3

I have a dataset of fraudulent orders from some business. Each order has a bunch of features such as order_amount, address, state, city, phone_number, and name. Obviously a criminal would not be using his/her real name when making a fraudulent order. So I was wondering if there was any sort of machine learning strategy to identify fake names. I assume there must be some sort of underlying structure to how fake names are selected - so understanding this structure could allow me to identify them. Unless the fake names are completely randomly selected. Any thoughts on how to do this?

user1893354
  • 1,435
  • 4
  • 15
  • 25
  • Interestingly, Facebook is trying to do this, but apparently with little success. They even deleted Salman Rushdie's account and then had to issue a formal apology, according to this article: http://www.theverge.com/2012/9/17/3322436/facebook-fake-name-pseudonym-middle-name – Flounderer Oct 24 '13 at 22:26
  • I agree. Do you have any data on the claim that there is an underlying structure ? What if someone selects a real sounding name, which is just not his own ? – mlwida Oct 25 '13 at 08:36

2 Answers2

2

I know it must be far too late for you (only 2.5 years late, I'm quite fast to answer!) but I've been looking upon this problem as well, and found a paper from David Mandell Freeman (Linkedin) that might help other people looking into this.

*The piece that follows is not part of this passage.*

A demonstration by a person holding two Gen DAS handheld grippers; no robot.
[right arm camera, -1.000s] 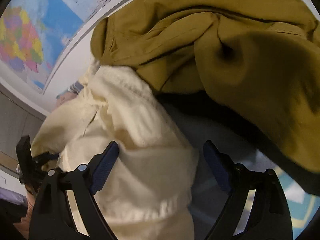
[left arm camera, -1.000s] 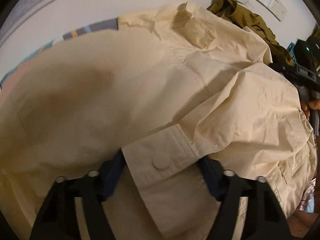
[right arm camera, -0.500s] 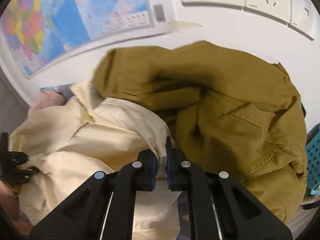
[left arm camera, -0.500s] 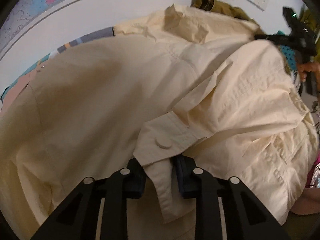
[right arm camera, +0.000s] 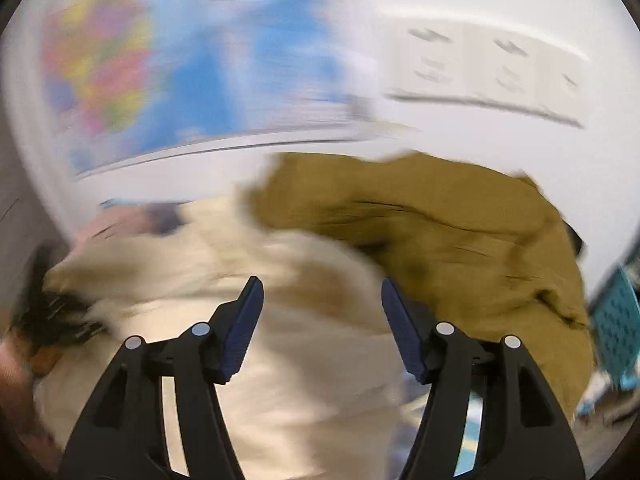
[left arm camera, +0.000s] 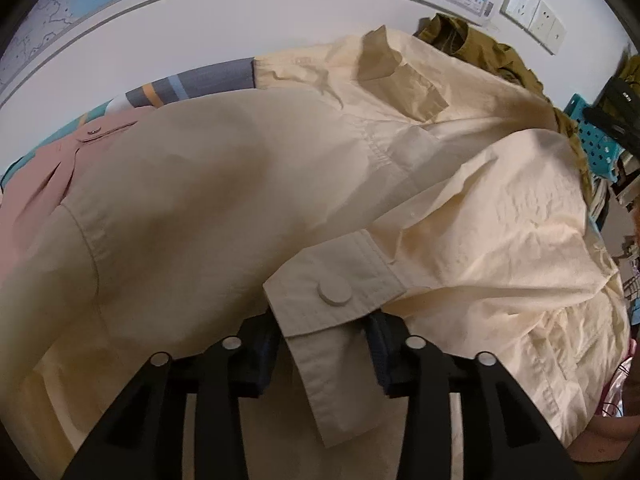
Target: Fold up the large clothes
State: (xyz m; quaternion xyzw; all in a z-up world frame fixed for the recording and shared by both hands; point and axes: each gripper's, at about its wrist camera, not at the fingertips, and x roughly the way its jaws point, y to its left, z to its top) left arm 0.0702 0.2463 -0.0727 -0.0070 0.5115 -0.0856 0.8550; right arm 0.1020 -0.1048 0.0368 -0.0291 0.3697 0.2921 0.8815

I haven't tested it yet since my dataset isn't labeled 'fake' or 'valid' (greatest problem ever for the learning phase), but I will soon.

Until then, here is the forementionned paper: http://theory.stanford.edu/~dfreeman/papers/namespam.pdf

The idea is to check for frequency, not of the entire names, but of substrings of the names.

ysearka
  • 148
  • 7
0

This is something that I think you can do in two steps. I had the very same problem years ago, but that was before I knew too much about ML.

What I think would work really well for name identification is a recurrent neural network. Because it's really the sequence of odd letters and numbers that hints at a spammy name, vs a more normal name. IE A name like 9b02ngd9dbee is different from 2beegee1992. A RNN would be perfectly suited for that type of classifying problem.

Then, you combine that with the other features that you mentioned, the order amount, maybe frequency of orders etc... as raw inputs into a really simple fully connected layers of a network then have that be the end result.

1mike12
  • 101
  • 2